**Task to carry out:** Please transcribe the listing that follows exactly; images are to be excluded.

**Supplied material:**
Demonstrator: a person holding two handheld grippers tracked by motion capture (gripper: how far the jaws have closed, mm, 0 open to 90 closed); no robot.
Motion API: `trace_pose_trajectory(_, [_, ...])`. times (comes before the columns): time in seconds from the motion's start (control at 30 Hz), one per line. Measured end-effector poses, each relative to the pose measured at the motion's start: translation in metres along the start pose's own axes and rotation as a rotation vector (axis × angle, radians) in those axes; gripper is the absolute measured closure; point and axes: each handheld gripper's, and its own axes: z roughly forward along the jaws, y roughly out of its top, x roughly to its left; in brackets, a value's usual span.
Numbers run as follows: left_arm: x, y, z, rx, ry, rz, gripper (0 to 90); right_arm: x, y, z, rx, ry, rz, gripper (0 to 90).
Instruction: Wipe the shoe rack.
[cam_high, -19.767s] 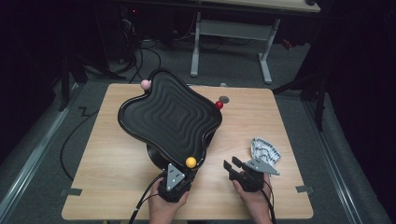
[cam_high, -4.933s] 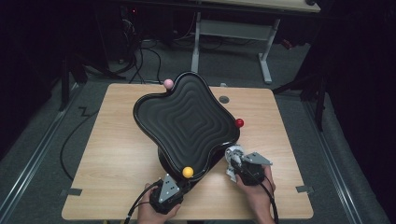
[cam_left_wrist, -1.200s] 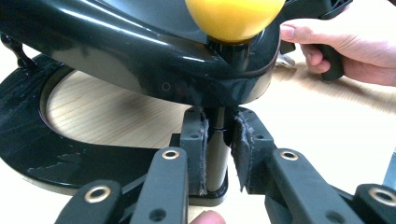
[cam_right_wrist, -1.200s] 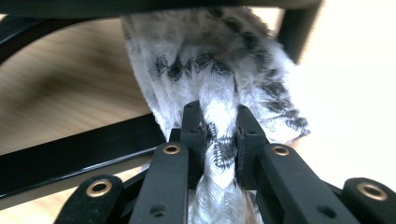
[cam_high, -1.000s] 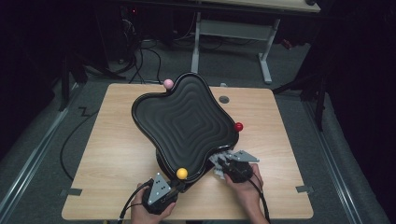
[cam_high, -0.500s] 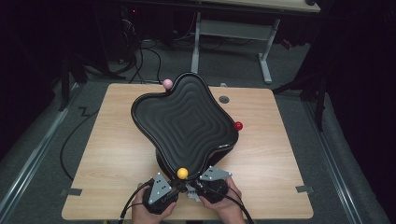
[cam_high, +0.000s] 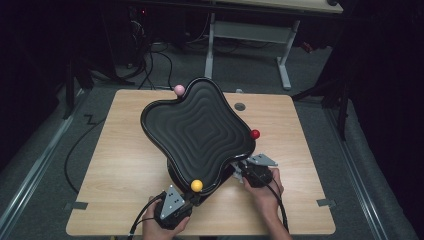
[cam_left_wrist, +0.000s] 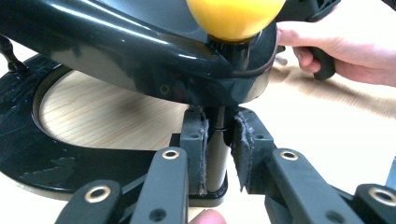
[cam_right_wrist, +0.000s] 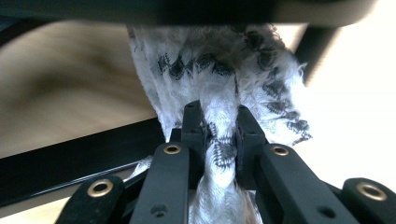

**Your solution:**
Demonstrator: a person holding two handheld grippers tracked by motion capture (gripper: how far the jaws have closed, mm, 0 open to 90 closed); no robot.
Motion API: `trace_pose_trajectory(_, [_, ...])`. times (comes before the columns): time in seconds from the motion's start (control at 30 Hz), one per line. Measured end-effector poses, each relative to the pose measured at the motion's start: translation in metres along the start pose's own axes and rotation as a rotation vector (axis × angle, radians) in those axes; gripper is the absolute measured closure; point and axes: each handheld gripper's, and its own axes: z roughly forward along the jaws, y roughly out of its top, x roughly to its left; in brackets, a value's usual span.
Numbers run as follows: left_arm: x, y, z, rx, ry, rz, gripper (0 to 90); right_arm: x, y, z, rx, ry, rz, gripper (0 to 90).
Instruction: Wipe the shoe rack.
[cam_high, -19.767s] 
[cam_high, -4.933s] 
[cam_left_wrist, -1.200s] 
[cam_right_wrist, -1.200s] 
[cam_high, -1.000s] 
[cam_high, -0.500s] 
[cam_high, +0.000s] 
[cam_left_wrist, +0.000s] 
[cam_right_wrist, +0.000s] 

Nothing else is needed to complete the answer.